* **WORK TASK**:
Everything in the listing below from the line containing "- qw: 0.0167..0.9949" through the line containing "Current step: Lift" must be repeated exactly; the remaining lines are not wanted.

* **SOURCE DATA**:
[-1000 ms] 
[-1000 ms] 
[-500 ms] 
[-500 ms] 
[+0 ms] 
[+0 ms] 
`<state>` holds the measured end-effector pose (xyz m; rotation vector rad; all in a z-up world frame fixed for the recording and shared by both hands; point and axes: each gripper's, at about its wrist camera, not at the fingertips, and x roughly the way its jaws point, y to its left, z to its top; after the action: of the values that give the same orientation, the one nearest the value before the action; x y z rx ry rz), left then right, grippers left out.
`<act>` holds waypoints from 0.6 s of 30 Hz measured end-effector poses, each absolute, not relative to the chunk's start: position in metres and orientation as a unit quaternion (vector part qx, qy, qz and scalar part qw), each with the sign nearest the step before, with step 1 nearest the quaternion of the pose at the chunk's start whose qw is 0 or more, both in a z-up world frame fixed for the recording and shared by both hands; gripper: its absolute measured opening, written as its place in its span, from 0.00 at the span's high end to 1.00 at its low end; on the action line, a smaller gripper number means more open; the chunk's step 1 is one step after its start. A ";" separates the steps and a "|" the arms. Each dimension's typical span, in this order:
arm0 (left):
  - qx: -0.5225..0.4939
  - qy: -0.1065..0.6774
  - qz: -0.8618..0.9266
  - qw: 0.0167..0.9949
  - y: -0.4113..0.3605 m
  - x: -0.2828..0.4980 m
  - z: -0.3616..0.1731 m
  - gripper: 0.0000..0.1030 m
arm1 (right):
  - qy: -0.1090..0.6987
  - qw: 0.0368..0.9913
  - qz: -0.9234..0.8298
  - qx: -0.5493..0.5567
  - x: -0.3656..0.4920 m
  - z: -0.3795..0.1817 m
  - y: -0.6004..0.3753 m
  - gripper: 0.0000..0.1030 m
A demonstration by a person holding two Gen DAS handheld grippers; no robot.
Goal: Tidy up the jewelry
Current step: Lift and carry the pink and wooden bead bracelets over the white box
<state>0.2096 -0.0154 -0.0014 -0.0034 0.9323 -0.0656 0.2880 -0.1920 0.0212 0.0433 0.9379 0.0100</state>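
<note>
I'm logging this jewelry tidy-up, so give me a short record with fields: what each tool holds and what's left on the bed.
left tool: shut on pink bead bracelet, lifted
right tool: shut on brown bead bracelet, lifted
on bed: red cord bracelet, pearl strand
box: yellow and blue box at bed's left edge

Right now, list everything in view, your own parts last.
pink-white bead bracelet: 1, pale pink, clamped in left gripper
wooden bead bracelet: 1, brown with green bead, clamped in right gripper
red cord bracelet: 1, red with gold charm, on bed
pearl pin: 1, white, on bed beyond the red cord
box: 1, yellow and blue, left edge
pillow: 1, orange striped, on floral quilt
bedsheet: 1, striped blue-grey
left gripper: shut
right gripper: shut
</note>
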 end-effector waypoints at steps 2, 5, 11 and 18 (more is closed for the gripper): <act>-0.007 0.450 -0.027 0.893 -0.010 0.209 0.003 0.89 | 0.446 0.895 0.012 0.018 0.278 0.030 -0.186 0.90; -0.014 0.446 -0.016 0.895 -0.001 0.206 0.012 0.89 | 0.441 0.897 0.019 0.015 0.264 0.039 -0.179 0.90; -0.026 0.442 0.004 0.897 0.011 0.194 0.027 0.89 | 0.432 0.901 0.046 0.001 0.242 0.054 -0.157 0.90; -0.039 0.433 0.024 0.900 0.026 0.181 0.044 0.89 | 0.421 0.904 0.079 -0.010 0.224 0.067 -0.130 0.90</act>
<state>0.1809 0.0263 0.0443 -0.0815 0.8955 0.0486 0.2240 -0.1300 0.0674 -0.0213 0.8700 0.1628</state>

* **ANSWER SPACE**:
  - qw: 0.0167..0.9949
  - y: -0.4113..0.3605 m
  - x: -0.2828..0.4980 m
  - z: -0.3616..0.1731 m
  - gripper: 0.0000..0.1030 m
arm1 (right):
  - qy: -0.1090..0.6987
  - qw: 0.0368..0.9913
  - qz: -0.9234..0.8298
  - qx: -0.5493..0.5567
  - x: -0.3656..0.4920 m
  - z: -0.3795..0.1817 m
  - y: -0.6004..0.3753 m
  - gripper: 0.0000..0.1030 m
A demonstration by a person holding two Gen DAS handheld grippers; no robot.
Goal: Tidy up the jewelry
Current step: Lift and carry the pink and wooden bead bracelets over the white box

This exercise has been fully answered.